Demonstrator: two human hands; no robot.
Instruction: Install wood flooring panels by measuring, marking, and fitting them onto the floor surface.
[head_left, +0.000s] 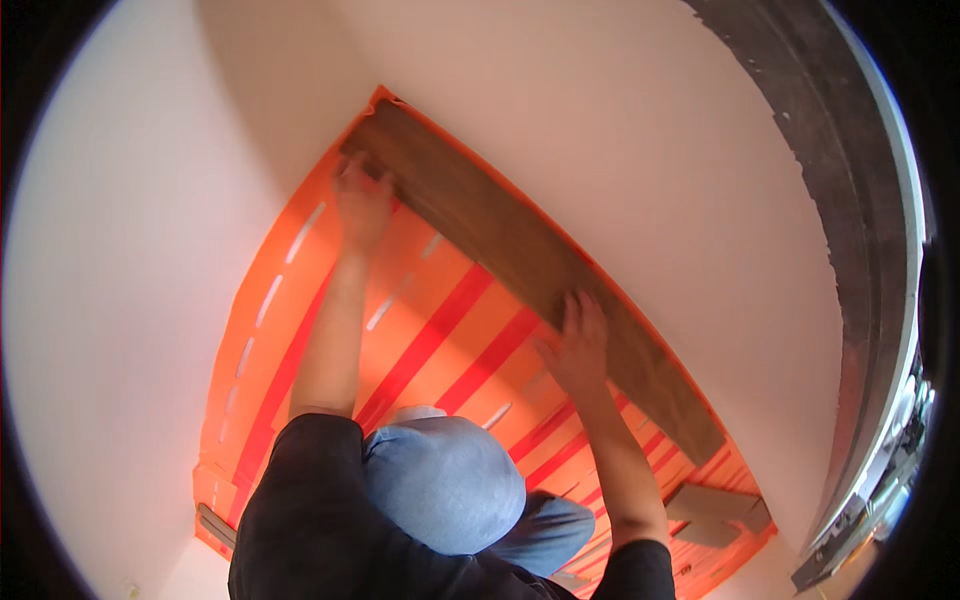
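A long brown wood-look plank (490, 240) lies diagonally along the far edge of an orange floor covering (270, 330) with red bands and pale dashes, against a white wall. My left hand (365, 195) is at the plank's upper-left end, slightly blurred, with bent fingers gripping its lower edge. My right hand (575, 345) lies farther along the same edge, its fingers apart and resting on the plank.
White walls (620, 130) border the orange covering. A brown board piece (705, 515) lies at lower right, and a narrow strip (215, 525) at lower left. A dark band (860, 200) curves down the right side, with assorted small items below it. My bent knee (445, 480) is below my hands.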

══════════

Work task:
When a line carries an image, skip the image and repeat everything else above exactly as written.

Response to this exercise:
Demonstrator: two human hands; no robot.
Instruction: Install wood flooring panels by measuring, marking, and fitting them onto the floor surface.
[head_left, +0.000s] 
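A long brown wood-look plank (490, 240) lies diagonally along the far edge of an orange floor covering (270, 330) with red bands and pale dashes, against a white wall. My left hand (365, 195) is at the plank's upper-left end, slightly blurred, with bent fingers gripping its lower edge. My right hand (575, 345) lies farther along the same edge, its fingers apart and resting on the plank.
White walls (620, 130) border the orange covering. A brown board piece (705, 515) lies at lower right, and a narrow strip (215, 525) at lower left. A dark band (860, 200) curves down the right side, with assorted small items below it. My bent knee (445, 480) is below my hands.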

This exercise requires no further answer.